Data Center Security Issues Widen

The number and breadth of hardware targets is increasing, but older attack vectors are not going away. Hackers are becoming more sophisticated, and they have a big advantage.

popularity

The total amount of data will swell to about 200 zettabytes of data next year, much of it stored in massive data centers scattered across the globe that are increasingly vulnerable to attacks of all sorts.

The stakes for securing data have been rising steadily as the value of that data increases, making it far more attractive to hackers. This is evident in the scope of the attack targets — today that can include software, hardware, and the networks and interconnects through which data moves — as well as the rising security budgets for governments and companies. But as the number of attacks and the sophistication of the attackers continues to increase, along with the growing complexity of devices used to process and store all of this data, the need to secure systems has taken on a new sense of urgency.

A recent report by Stuart Madnick, professor of information technology at MIT, found that between 2022 and 2023 more than 2.6 billion personal records were breached, up from 1.1 billion in 2021 and 1.5 billion in 2022, and that 80% of data breaches involved data stored in the cloud. Moreover, Madnick found that 98% of organizations have a relationship with a vendor that was breached in the last two years. On U.S. government networks, there were 14 million known exploited vulnerabilities remediated and 900 million malicious DNS requests blocked, according to the Cybersecurity & Infrastructure Security Agency.

Put simply, the number of new attack vectors is growing, but the old ones aren’t going away. This has led to significant efforts to beef up security on all fronts.

“Data center chips are, just by the nature of the location and the U.S. model, generally quite physically secure,” said Lee Harrison, director of automotive IC solutions at Siemens EDA. “They’re typically locked up in a data center with quite strict access, compared to some other areas. If you take into account IoT or automotive, where people can physically get their hands on the chips and physically tamper with them, data center devices are actually quite secure from a physical perspective.”

It’s not just the CPU/GPU/NPU, or the memories connected to them that are undergoing changes. One large processor vendor, for example, has been ratcheting up security for power management chips that communicate directly with various processing elements.

“There is communication between the power management and the GPU, or the main CPU, for how much current or power is demanded, and what the voltage variation should be,” said Davood Yazdani, senior director of product marketing at Infineon. “That sets the voltage and current and temperature. If you get control of that communication, you can easily drop the voltage and cause a shutdown, or you could damage the power management or even the main CPU. Especially in the server applications, we are seeing requests for certain security features to be implemented in the power management devices, or any CPU or GPU that has a digital interface, because that’s an area that might get compromised.”

All of this adds to the cost and the complexity of systems. But it doesn’t guarantee data will remain secure. With enough attempts and planning, even old-school approaches sometimes work. Consider the SolarWinds attack in 2020, for example, which provided back-door hardware access to some 18,000 customers, including many U.S. government agencies. That attack served as a reminder that all avenues of attack need to be considered.

Of particular concern are attacks that take advantage of increasing digitalization and the flood of data being processed and stored. That has driven rising complexity in both hardware and software, in addition to many more interactions between workers (particularly with hybrid office/home work schedules). Coupled with higher-value data being collected, processed, and stored online, there is a growing incentive for hackers of all types to begin probing for weaknesses at every level. That includes stealing data with state-of-the-art encryption, which cannot be breached today, but which is very likely to be breached at some future date with more powerful computers and more collaboration among hackers.

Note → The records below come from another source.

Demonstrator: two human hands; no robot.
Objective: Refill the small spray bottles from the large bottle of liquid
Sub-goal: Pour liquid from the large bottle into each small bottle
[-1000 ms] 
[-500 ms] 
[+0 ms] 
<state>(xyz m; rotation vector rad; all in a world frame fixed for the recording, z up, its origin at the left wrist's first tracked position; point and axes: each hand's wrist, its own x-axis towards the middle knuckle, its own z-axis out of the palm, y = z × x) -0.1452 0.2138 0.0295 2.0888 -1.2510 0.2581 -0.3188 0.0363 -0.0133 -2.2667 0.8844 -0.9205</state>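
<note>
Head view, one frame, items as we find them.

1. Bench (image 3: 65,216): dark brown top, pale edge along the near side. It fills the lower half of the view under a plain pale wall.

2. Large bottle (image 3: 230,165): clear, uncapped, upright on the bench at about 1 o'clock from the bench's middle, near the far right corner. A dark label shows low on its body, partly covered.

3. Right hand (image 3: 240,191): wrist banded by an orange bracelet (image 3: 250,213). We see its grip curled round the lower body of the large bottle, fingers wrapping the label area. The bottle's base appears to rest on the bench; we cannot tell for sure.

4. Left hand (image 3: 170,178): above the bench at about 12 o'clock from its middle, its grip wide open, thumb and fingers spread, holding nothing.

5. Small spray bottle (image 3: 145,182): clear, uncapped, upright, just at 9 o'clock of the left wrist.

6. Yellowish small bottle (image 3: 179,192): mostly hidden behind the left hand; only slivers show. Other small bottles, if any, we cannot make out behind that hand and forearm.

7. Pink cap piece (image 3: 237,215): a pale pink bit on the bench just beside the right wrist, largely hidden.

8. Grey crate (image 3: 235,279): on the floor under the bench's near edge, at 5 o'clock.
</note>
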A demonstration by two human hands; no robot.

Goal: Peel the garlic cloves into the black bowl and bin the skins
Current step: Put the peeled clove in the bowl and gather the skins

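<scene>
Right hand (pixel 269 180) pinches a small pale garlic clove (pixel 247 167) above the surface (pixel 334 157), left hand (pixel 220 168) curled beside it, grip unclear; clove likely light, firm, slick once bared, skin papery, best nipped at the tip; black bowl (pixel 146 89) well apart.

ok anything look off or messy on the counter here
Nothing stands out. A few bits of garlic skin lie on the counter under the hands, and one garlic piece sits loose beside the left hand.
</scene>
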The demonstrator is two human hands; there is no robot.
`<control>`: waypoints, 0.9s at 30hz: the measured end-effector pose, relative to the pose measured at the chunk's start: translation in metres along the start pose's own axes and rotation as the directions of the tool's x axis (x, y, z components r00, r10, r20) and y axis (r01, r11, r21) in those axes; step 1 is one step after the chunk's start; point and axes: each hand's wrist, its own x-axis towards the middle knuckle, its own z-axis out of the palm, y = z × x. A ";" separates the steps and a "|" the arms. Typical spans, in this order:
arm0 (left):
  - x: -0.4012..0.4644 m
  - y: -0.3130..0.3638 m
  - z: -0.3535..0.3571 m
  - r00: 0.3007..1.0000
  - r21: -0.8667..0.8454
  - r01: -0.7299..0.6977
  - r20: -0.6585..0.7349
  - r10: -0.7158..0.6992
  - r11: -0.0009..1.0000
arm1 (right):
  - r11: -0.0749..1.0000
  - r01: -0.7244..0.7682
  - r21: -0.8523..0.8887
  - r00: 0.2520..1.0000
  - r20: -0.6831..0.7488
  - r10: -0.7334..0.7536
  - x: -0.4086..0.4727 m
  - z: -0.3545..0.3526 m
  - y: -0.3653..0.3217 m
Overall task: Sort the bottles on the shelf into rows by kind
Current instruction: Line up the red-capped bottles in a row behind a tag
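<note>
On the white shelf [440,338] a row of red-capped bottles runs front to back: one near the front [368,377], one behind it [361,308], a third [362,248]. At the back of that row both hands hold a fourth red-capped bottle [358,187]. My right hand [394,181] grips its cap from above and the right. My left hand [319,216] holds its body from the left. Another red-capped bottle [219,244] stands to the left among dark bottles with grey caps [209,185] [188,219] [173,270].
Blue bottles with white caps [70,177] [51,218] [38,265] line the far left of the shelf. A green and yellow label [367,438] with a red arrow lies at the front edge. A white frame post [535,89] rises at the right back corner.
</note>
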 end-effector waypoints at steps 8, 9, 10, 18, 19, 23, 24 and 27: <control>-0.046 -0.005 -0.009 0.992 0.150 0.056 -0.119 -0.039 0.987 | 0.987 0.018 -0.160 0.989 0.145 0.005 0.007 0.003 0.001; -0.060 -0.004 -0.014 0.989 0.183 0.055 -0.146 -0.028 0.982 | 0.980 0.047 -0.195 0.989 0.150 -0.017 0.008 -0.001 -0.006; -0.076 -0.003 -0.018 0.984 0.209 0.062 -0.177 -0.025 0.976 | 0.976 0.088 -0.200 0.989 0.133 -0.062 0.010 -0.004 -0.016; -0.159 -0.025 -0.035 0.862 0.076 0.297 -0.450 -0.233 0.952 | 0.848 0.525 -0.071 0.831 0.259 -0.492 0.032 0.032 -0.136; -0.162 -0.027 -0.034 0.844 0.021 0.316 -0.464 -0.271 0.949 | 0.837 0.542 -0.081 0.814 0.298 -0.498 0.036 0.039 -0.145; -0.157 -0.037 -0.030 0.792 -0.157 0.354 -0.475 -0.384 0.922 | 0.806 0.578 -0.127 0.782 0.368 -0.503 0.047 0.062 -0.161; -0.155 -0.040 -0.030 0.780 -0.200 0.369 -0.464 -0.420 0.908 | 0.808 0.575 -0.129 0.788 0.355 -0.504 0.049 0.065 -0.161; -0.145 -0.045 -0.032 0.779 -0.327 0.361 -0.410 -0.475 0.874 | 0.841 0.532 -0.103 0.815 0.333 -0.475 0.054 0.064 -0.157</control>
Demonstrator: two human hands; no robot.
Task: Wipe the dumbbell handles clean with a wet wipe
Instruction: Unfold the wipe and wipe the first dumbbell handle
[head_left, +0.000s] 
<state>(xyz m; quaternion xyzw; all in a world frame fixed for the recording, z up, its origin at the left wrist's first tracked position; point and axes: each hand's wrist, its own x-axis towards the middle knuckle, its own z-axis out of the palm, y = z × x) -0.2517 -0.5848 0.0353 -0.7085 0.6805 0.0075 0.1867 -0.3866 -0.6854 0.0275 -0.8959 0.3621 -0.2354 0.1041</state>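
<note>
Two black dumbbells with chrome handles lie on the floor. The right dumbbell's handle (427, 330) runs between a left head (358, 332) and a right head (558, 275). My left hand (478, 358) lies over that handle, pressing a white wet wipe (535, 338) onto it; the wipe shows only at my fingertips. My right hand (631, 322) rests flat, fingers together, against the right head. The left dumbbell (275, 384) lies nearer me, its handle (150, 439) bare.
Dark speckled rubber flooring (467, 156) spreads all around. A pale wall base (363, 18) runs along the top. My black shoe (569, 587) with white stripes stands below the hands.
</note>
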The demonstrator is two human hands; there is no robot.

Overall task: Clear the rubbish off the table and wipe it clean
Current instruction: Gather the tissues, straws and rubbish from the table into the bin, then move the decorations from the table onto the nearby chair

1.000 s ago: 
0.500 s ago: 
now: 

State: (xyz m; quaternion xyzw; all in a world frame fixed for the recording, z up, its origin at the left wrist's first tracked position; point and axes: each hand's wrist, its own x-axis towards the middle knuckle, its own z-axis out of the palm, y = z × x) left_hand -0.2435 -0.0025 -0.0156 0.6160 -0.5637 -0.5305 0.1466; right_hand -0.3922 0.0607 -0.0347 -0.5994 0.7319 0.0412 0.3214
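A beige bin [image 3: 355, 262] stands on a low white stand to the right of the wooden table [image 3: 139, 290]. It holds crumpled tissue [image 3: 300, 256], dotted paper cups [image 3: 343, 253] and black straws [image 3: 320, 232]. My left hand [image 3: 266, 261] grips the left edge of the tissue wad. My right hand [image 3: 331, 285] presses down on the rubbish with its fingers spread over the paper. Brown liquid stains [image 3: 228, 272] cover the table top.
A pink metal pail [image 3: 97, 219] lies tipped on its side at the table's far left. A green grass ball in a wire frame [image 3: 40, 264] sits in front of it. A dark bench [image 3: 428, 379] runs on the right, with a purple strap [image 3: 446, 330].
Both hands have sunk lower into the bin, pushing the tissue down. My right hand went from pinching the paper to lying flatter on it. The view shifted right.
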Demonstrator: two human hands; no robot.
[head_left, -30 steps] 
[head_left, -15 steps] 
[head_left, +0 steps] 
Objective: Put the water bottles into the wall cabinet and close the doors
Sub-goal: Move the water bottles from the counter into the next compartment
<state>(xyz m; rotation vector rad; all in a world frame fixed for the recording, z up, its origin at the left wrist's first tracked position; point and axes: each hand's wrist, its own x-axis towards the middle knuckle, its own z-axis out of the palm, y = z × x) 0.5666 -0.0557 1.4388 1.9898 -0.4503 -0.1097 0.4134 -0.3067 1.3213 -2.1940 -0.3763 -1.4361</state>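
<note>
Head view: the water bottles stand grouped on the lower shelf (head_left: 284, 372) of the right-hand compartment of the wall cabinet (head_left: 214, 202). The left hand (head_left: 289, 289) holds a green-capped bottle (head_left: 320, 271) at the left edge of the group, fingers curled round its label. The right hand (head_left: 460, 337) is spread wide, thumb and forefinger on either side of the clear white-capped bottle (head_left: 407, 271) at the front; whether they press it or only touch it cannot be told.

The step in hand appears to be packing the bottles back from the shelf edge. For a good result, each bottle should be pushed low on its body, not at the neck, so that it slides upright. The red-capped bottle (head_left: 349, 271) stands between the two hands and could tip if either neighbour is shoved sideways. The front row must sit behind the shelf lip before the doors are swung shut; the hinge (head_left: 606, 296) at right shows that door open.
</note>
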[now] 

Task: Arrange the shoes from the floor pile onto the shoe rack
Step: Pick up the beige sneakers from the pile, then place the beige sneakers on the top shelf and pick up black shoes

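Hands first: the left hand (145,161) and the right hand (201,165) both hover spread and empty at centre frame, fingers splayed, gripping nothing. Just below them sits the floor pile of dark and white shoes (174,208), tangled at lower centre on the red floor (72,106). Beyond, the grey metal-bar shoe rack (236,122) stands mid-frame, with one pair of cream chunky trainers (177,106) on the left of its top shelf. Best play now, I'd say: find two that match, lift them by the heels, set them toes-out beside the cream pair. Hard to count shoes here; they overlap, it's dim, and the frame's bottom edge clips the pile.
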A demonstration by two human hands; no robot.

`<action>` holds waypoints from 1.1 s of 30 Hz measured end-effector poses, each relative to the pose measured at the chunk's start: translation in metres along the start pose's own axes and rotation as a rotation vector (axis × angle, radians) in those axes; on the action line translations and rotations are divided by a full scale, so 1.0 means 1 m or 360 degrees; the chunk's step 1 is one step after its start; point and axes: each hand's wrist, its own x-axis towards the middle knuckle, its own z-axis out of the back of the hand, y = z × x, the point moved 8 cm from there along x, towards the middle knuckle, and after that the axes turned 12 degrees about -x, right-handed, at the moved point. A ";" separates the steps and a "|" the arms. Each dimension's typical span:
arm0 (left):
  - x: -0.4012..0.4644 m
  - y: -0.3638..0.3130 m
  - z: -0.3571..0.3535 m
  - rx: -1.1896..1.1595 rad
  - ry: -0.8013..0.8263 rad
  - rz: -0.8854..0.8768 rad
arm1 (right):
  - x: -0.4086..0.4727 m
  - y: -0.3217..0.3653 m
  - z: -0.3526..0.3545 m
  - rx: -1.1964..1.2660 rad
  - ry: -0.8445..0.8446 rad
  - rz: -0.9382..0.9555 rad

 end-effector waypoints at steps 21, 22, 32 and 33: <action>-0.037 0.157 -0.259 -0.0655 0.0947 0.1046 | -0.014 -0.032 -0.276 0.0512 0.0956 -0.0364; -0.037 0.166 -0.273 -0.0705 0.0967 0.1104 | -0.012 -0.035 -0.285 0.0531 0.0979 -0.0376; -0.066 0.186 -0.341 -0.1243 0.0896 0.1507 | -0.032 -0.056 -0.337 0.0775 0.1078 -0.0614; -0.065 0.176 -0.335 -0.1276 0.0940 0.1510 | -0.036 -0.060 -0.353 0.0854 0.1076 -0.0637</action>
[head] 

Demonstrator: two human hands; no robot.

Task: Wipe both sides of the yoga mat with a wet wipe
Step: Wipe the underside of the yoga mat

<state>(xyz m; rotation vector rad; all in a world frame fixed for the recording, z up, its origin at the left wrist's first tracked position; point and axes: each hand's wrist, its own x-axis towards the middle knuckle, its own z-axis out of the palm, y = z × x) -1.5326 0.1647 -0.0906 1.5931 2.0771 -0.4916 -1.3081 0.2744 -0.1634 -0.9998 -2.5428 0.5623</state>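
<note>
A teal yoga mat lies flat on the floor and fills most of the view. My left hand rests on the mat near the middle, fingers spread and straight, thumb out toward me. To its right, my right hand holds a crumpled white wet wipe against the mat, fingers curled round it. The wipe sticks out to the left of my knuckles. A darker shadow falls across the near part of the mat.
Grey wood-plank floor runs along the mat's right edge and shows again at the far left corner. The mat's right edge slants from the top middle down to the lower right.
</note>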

“More and more parties started to use data centers to store their data because they wanted to have fast team connections — fast connections from home to SharePoint,” said Gijs Willemse, senior director of product management for Rambus Security. “Companies don’t maintain local networks or storage anymore. They really moved to data centers, and with that, the most valuable data moved to data centers. That’s the reason why we saw the bar being raised, and we’re at a point where governments also start to protect and store data in those gigantic centers, just because it’s more efficient.”

Much of that data is still connected, however, and in many cases what it’s connected to — operational technology and industrial control systems, for example, — are not state-of-the-art. “They were designed for zero access, but it’s like they were designed in a bubble because they didn’t need internet access or the ability to push logs out,” said Jim Montgomery, principal solutions architect at txOne Networks. “They weren’t moving logs to the cloud or allowing remote access. But over the last few years, they’ve had to adjust everything to accommodate for situations like COVID, where they weren’t allowing anybody into the environments. That accommodation typically added some sort of remote access, and they basically created their own monster. You can combat those things with segmentation and IDS (intrusion detection systems) or IPS (intrusion prevention systems), but once you create that access into the environment, you’re creating an avenue for attack.”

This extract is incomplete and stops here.